%%
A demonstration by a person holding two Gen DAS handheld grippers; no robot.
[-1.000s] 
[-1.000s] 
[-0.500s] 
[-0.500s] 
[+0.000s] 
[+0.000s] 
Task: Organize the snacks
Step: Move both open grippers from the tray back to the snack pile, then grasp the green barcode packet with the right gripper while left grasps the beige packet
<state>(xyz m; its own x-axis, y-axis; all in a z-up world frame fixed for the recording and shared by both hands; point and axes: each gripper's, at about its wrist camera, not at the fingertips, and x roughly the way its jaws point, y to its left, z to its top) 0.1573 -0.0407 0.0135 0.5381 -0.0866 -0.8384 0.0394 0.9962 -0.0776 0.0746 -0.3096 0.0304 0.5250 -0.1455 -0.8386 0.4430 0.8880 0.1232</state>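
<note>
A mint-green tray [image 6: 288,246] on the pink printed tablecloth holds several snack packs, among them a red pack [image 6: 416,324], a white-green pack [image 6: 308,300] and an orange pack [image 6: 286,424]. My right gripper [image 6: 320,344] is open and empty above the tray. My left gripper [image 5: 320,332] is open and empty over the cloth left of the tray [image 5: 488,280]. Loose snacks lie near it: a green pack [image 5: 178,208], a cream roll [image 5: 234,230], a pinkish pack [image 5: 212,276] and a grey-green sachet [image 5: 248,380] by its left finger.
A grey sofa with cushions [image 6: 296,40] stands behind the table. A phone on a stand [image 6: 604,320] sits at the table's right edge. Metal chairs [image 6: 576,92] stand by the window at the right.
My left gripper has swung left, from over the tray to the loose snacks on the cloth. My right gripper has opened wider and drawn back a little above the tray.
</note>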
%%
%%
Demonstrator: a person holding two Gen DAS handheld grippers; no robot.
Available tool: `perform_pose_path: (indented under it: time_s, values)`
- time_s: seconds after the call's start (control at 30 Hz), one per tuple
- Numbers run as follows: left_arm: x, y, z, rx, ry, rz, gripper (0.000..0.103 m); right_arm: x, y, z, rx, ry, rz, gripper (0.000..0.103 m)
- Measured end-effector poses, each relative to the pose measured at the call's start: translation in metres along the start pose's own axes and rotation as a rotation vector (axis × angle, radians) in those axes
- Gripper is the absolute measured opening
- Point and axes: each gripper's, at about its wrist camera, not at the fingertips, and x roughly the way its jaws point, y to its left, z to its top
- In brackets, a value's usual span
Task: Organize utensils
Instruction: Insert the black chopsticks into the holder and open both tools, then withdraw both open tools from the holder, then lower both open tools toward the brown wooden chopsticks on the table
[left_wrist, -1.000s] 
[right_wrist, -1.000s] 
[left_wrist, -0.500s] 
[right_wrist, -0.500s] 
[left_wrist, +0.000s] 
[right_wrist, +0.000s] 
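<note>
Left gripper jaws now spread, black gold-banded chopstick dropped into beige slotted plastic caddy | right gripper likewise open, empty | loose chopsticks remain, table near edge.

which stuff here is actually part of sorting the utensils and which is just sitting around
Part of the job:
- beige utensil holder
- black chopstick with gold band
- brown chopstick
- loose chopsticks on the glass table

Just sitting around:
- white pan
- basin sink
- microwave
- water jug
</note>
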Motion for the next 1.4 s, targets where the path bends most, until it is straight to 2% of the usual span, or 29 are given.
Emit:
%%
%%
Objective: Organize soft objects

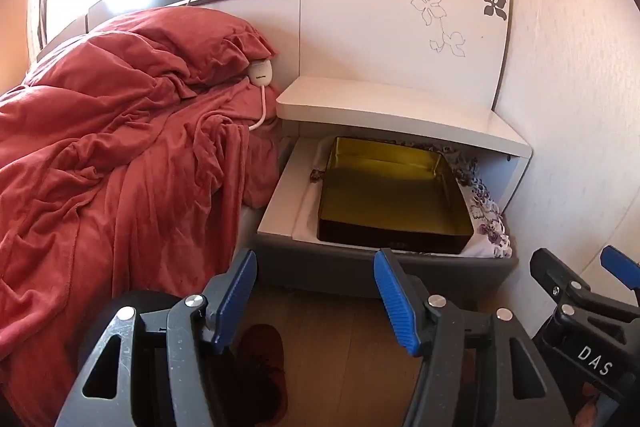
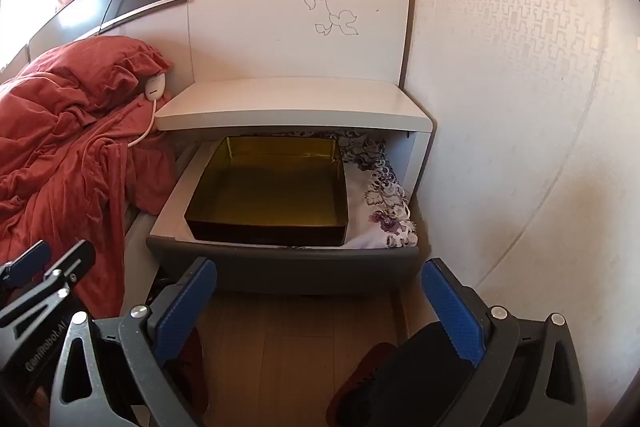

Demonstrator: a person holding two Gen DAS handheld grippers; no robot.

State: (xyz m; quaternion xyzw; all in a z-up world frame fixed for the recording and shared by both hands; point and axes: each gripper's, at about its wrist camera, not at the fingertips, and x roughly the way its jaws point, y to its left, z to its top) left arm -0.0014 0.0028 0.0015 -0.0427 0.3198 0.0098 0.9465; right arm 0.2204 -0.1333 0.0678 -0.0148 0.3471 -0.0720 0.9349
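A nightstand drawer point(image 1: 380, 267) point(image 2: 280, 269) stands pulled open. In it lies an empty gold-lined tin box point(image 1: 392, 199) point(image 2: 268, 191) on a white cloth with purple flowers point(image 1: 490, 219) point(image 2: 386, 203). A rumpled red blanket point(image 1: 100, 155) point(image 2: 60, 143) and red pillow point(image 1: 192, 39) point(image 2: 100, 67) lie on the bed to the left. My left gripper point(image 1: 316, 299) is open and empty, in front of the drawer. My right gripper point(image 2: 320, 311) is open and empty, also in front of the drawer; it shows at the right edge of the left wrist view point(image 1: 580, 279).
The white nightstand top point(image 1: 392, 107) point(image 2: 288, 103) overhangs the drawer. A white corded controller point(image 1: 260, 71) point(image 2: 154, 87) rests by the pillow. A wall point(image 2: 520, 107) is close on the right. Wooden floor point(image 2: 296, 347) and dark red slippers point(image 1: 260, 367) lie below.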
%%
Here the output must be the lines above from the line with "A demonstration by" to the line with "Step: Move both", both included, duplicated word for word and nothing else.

A demonstration by a person holding two Gen DAS handheld grippers; no robot.
[-1.000s] 
[-1.000s] 
[-0.500s] 
[-0.500s] 
[+0.000s] 
[+0.000s] 
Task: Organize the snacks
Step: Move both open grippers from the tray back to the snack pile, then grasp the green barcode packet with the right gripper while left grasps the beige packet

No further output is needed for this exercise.